I am trying to work with 3D arrays in CUDA (200x200x100).

The moment I change my z dimension (model_num) from 4 to 5, I get a segmentation fault. Why, and how can I fix it?

const int nrcells = 200;
const int nphicells = 200;
const int model_num = 5; //So far, 4 is the maximum model_num that works. At 5 and after, there is a segmentation fault

    __global__ void kernel(float* mgridb) 
{
    const unsigned long long int  i = (blockIdx.y * gridDim.x + blockIdx.x) * blockDim.x + threadIdx.x;

    if(tx >= 0 && tx < nphicells && ty >=0 && ty < nrcells && tz >= 0  && tz < model_num){
        //Do stuff with mgridb[i]
    }
}

int main (void)
{

    unsigned long long int size_matrices = nphicells*nrcells*model_num; 
    unsigned long long int mem_size_matrices = sizeof(float) * size_matrices;

    float *h_mgridb = (float *)malloc(mem_size_matrices);
    float mgridb[nphicells][nrcells][model_num];

    for(int k = 0; k < model_num; k++){
        for(int j = 0; j < nrcells; j++){
            for(int i = 0; i < nphicells; i++){
                mgridb[i][j][k] = 0;
            }
        }
    }
    float *d_mgridb;

    cudaMalloc( (void**)&d_mgridb, mem_size_matrices );
    cudaMemcpy(d_mgridb, h_mgridb, mem_size_matrices, cudaMemcpyHostToDevice);

    int threads = nphicells;
    uint3 blocks = make_uint3(nrcells,model_num,1);
    kernel<<<blocks,threads>>>(d_mgridb);
    cudaMemcpy( h_mgridb, d_mgridb, mem_size_matrices, cudaMemcpyDeviceToHost);
    cudaFree(d_mgridb);
    return 0;
}
John W.
  • 153
  • 2
  • 8
  • Please pay a little more attention to formatting and content of code you post in questions. The code as you posted it was unnecessarily hard to read and contained unbalanced {}. – talonmies Jul 09 '13 at 17:53

1 Answers1

3

This is getting stored on the stack:

float mgridb[nphicells][nrcells][model_num];

Your stack space is limited. When you exceed the amount you can store on the stack, you are getting a seg fault, either at the point of allocation, or as soon as you try and access it.

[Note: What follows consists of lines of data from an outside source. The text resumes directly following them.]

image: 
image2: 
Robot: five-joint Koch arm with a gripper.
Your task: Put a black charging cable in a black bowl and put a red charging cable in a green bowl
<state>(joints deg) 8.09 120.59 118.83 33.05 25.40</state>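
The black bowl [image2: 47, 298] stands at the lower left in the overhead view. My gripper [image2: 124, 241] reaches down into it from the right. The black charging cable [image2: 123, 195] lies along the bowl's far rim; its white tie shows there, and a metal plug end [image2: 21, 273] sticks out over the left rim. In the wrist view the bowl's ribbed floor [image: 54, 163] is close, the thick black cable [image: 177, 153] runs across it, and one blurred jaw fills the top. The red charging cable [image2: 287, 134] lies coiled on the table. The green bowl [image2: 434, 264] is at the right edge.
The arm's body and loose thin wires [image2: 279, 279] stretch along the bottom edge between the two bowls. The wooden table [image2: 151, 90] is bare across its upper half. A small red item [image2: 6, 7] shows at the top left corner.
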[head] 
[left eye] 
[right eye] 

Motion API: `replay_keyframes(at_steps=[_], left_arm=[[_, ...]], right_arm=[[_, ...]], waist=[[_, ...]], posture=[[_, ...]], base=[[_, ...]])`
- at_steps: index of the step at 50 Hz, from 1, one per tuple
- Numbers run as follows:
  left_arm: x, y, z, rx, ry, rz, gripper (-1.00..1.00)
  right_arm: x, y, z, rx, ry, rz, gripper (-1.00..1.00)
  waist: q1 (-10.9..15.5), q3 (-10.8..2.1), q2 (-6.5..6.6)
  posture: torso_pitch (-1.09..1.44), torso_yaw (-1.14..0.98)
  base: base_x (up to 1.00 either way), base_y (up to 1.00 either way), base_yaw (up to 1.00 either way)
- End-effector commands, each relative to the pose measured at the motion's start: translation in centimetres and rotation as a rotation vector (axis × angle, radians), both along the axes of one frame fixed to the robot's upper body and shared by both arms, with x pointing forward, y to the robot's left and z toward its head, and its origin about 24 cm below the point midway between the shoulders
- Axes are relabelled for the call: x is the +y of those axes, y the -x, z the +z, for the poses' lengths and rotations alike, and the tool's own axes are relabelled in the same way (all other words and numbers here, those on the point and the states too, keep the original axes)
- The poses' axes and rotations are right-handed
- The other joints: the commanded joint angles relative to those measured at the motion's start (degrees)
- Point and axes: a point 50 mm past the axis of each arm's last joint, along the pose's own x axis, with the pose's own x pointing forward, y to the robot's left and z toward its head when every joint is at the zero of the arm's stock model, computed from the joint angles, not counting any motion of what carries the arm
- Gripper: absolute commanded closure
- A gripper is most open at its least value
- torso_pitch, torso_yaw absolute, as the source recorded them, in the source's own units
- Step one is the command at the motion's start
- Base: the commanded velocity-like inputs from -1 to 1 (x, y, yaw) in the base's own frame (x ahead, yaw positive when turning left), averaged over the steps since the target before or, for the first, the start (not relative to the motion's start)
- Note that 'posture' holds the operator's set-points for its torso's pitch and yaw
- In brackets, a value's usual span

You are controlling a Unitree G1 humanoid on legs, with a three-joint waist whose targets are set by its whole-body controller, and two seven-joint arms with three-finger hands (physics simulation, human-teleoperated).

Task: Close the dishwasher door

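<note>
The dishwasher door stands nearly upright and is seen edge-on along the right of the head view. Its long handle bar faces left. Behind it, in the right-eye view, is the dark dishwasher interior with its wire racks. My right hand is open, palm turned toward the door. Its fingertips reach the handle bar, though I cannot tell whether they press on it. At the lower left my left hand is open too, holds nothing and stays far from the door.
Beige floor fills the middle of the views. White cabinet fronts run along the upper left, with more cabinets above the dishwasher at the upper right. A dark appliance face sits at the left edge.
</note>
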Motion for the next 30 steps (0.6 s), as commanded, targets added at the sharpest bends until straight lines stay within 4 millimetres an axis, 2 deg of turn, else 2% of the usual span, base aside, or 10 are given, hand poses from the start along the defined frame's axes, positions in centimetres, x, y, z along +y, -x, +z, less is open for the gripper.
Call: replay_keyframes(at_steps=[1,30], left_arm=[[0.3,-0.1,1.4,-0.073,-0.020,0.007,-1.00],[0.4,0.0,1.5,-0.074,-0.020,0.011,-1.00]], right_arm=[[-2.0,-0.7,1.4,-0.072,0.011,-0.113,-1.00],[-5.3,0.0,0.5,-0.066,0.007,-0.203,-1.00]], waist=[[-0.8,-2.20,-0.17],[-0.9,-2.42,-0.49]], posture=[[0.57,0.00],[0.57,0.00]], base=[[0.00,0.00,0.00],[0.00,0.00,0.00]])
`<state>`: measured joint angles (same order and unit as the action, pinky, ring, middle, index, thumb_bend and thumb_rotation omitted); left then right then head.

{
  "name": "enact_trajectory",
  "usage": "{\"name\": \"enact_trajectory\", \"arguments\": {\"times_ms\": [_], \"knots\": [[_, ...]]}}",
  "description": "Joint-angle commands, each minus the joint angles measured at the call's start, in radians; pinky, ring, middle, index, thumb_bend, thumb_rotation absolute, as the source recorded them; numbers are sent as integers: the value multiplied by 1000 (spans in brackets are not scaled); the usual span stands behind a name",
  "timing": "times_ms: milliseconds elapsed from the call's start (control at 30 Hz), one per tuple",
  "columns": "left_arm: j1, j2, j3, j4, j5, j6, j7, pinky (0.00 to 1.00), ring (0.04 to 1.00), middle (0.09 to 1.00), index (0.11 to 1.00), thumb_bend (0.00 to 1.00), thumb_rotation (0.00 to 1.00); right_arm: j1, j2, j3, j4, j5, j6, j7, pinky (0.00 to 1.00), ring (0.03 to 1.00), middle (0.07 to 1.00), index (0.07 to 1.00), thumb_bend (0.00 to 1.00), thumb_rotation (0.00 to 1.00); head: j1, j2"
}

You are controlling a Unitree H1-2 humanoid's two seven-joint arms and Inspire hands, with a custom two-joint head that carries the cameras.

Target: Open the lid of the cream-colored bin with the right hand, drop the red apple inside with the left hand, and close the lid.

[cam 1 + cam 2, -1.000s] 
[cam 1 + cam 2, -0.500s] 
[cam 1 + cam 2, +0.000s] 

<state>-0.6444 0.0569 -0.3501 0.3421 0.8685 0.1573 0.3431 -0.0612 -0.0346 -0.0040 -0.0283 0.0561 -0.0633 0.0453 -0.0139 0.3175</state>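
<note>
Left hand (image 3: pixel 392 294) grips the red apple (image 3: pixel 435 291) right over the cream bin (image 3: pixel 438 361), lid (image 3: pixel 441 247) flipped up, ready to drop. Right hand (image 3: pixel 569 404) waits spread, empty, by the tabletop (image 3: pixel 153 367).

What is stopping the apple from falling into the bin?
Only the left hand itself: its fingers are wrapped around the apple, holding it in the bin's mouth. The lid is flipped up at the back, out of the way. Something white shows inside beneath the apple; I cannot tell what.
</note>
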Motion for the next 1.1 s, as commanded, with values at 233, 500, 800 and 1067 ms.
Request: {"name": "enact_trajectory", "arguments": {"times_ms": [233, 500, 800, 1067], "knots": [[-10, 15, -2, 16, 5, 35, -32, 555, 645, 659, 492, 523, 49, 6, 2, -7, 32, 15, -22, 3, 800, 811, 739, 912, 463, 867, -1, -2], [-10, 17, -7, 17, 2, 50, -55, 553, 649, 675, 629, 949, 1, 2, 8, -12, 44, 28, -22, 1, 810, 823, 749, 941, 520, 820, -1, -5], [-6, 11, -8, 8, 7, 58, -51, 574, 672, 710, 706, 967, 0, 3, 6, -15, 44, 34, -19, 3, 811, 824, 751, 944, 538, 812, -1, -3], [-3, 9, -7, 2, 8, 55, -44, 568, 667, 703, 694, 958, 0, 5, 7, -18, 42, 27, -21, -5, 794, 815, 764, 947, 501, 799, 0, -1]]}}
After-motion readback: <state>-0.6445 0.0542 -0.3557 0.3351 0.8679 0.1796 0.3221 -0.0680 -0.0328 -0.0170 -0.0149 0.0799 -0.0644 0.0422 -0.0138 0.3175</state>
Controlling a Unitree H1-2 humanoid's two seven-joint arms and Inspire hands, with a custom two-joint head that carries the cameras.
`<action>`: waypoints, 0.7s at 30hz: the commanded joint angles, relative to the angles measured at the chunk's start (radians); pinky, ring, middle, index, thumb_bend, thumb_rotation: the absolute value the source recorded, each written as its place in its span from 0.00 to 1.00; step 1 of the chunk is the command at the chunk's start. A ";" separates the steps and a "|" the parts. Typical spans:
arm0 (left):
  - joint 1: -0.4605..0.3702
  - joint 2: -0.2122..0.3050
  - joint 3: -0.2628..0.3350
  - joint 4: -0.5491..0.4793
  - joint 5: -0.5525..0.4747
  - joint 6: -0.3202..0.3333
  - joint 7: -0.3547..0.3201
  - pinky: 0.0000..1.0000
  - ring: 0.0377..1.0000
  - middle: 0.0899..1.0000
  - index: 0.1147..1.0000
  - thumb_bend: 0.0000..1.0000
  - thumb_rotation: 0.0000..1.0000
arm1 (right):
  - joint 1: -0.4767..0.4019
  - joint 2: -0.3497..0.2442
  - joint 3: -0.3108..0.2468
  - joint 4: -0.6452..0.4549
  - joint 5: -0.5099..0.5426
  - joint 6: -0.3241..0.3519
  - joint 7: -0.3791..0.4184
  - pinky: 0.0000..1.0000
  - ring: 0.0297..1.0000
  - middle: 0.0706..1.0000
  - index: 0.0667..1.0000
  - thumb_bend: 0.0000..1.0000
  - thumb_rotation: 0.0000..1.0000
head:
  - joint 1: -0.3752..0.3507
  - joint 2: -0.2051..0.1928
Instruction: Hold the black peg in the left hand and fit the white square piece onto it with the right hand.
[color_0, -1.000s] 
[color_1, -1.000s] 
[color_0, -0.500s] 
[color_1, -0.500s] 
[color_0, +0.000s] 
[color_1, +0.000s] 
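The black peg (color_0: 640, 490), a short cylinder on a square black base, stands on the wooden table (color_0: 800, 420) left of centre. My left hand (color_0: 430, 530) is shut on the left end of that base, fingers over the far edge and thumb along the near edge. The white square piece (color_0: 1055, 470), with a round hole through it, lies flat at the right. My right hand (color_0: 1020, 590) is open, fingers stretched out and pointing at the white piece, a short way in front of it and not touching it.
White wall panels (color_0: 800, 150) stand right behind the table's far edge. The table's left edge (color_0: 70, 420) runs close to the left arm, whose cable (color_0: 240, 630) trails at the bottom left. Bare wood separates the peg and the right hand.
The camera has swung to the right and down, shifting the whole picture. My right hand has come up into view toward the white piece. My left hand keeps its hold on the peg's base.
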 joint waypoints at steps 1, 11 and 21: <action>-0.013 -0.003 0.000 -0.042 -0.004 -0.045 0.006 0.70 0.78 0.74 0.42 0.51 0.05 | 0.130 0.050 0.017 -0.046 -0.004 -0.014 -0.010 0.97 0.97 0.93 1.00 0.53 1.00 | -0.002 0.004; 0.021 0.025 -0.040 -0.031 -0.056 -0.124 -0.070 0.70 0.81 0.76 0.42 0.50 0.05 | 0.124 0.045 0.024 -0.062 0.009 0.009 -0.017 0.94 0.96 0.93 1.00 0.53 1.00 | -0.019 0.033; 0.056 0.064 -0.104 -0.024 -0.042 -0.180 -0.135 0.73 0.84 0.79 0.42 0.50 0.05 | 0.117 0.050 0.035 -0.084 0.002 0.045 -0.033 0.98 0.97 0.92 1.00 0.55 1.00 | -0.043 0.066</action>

Use malloc instead. That allocates heap storage, which has much higher limits.

None of the above has anything to do with CUDA. Furthermore its not unique or specific to "3D" arrays. Any large stack based allocation (e.g. 1D array) is going to have the same trouble.

You may also have to adjust how you access the array, but it's not difficult to handle a flattened array using pointer indexing.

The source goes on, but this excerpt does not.